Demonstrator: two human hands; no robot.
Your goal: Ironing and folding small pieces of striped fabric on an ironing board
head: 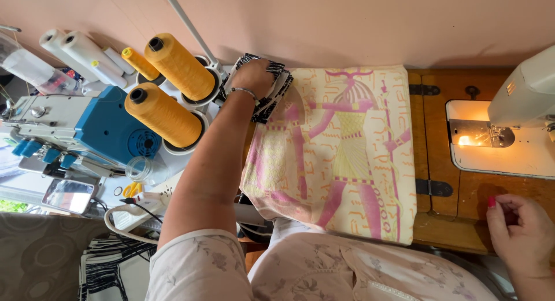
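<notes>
Two big cones of yellow thread [167,87] stand in round holders on the left, with a thinner yellow spool [139,62] behind them and white spools [81,49] further back. A small clear jar [139,168] sits in front of the blue and grey overlock machine [87,127]; I cannot tell what is in it.

I see my left arm stretched forward across the worktop [451,214], the forearm bare, a thin bracelet at the wrist. The left hand [253,75] lies palm down, fingers curled, pressing on a stack of black-and-white patterned cloth [272,95] at the far edge by the wall, just beside the thread cones. Whether it grips the stack or only rests on it I cannot tell. My right hand [520,231] rests low at the right, over the wooden worktop's near edge, fingers loosely bent, thumb and forefinger close together; it seems empty, though anything small would be hidden.

Between the hands lies a cream cloth [341,156] printed with a pink and yellow figure, flat and soft, touching the black-and-white stack at its upper left corner. The worktop is varnished wood with dark metal hinges [433,188]. A white sewing machine [520,104] stands at the right, its lamp lit over the plate.
</notes>
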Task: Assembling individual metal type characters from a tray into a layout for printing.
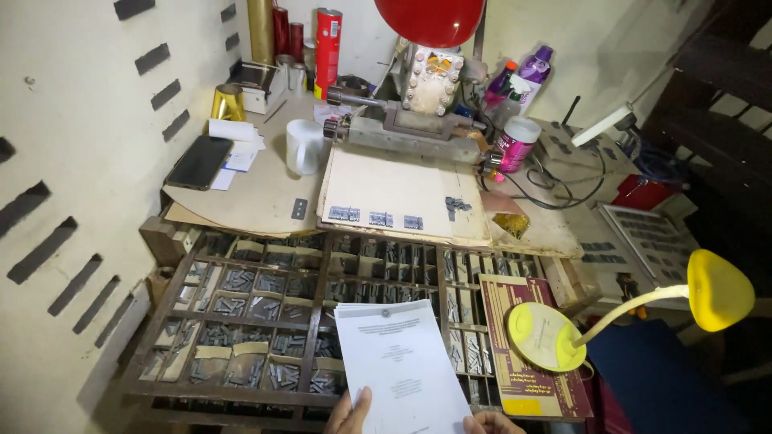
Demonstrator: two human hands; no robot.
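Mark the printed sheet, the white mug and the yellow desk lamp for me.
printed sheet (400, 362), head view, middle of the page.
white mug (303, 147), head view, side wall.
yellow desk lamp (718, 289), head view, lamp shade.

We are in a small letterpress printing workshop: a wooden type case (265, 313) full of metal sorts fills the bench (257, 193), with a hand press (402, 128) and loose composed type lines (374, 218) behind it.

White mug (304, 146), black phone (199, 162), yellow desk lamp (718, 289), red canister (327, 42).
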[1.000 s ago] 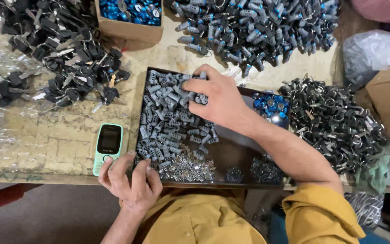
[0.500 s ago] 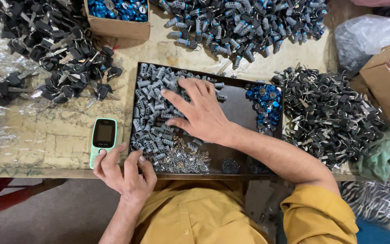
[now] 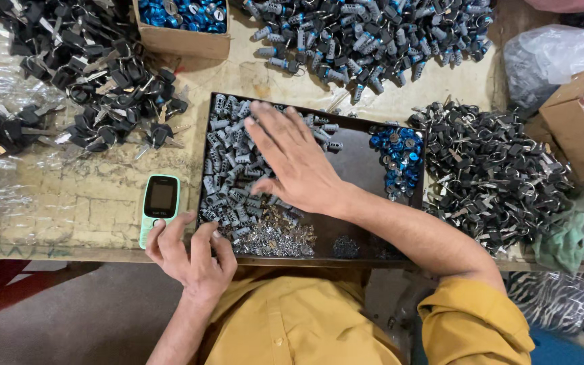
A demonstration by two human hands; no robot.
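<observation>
Worktable [image 3: 103, 203] covered in sorted hardware; a black tray [image 3: 356, 165] sits at the near edge in front of the person. Black-headed keys [image 3: 103, 88] heaped far left, a second key pile [image 3: 495, 176] right of the tray, grey-blue lock barrels [image 3: 373, 34] heaped at the far side, a cardboard box [image 3: 184, 30] of blue caps beside them.

Inside the tray: grey lock cylinders [image 3: 234, 169] packed in the left part, blue caps [image 3: 397, 152] at its right end, small silvery bits [image 3: 275, 233] along the near edge.

Right hand [image 3: 299, 162] lies flat on the cylinders, palm down, fingers spread apart, nothing clamped. The cylinders lie directly under and left of it; this hand is nearer. Their long axes are mixed, no common pointing direction, many running roughly across the tray.

Left hand [image 3: 190, 253] rests at the tray's near-left corner, fingers loosely curled, touching the tray edge, holding nothing I can see. A green phone [image 3: 160, 203] lies just beside it, long axis pointing away from the person.
</observation>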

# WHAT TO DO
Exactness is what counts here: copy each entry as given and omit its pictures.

# RESULT OF THIS EXERCISE
Demonstrator: two human hands; no robot.
Your goal: Ironing and folding small pieces of striped fabric on an ironing board
head: 
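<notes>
Two big cones of yellow thread [167,87] stand in round holders on the left, with a thinner yellow spool [139,62] behind them and white spools [81,49] further back. A small clear jar [139,168] sits in front of the blue and grey overlock machine [87,127]; I cannot tell what is in it.

I see my left arm stretched forward across the worktop [451,214], the forearm bare, a thin bracelet at the wrist. The left hand [253,75] lies palm down, fingers curled, pressing on a stack of black-and-white patterned cloth [272,95] at the far edge by the wall, just beside the thread cones. Whether it grips the stack or only rests on it I cannot tell. My right hand [520,231] rests low at the right, over the wooden worktop's near edge, fingers loosely bent, thumb and forefinger close together; it seems empty, though anything small would be hidden.

Between the hands lies a cream cloth [341,156] printed with a pink and yellow figure, flat and soft, touching the black-and-white stack at its upper left corner. The worktop is varnished wood with dark metal hinges [433,188]. A white sewing machine [520,104] stands at the right, its lamp lit over the plate.
</notes>
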Task: Assembling individual metal type characters from a tray into a layout for printing.
Demonstrator: two human hands; no robot.
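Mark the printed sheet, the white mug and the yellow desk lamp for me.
printed sheet (400, 362), head view, middle of the page.
white mug (303, 147), head view, side wall.
yellow desk lamp (718, 289), head view, lamp shade.

We are in a small letterpress printing workshop: a wooden type case (265, 313) full of metal sorts fills the bench (257, 193), with a hand press (402, 128) and loose composed type lines (374, 218) behind it.

White mug (304, 146), black phone (199, 162), yellow desk lamp (718, 289), red canister (327, 42).
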[1.000 s ago] 
[0.500 s ago] 
[now] 
A demonstration by two human hands; no robot.
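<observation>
Worktable [image 3: 103, 203] covered in sorted hardware; a black tray [image 3: 356, 165] sits at the near edge in front of the person. Black-headed keys [image 3: 103, 88] heaped far left, a second key pile [image 3: 495, 176] right of the tray, grey-blue lock barrels [image 3: 373, 34] heaped at the far side, a cardboard box [image 3: 184, 30] of blue caps beside them.

Inside the tray: grey lock cylinders [image 3: 234, 169] packed in the left part, blue caps [image 3: 397, 152] at its right end, small silvery bits [image 3: 275, 233] along the near edge.

Right hand [image 3: 299, 162] lies flat on the cylinders, palm down, fingers spread apart, nothing clamped. The cylinders lie directly under and left of it; this hand is nearer. Their long axes are mixed, no common pointing direction, many running roughly across the tray.

Left hand [image 3: 190, 253] rests at the tray's near-left corner, fingers loosely curled, touching the tray edge, holding nothing I can see. A green phone [image 3: 160, 203] lies just beside it, long axis pointing away from the person.
</observation>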

That completes the answer.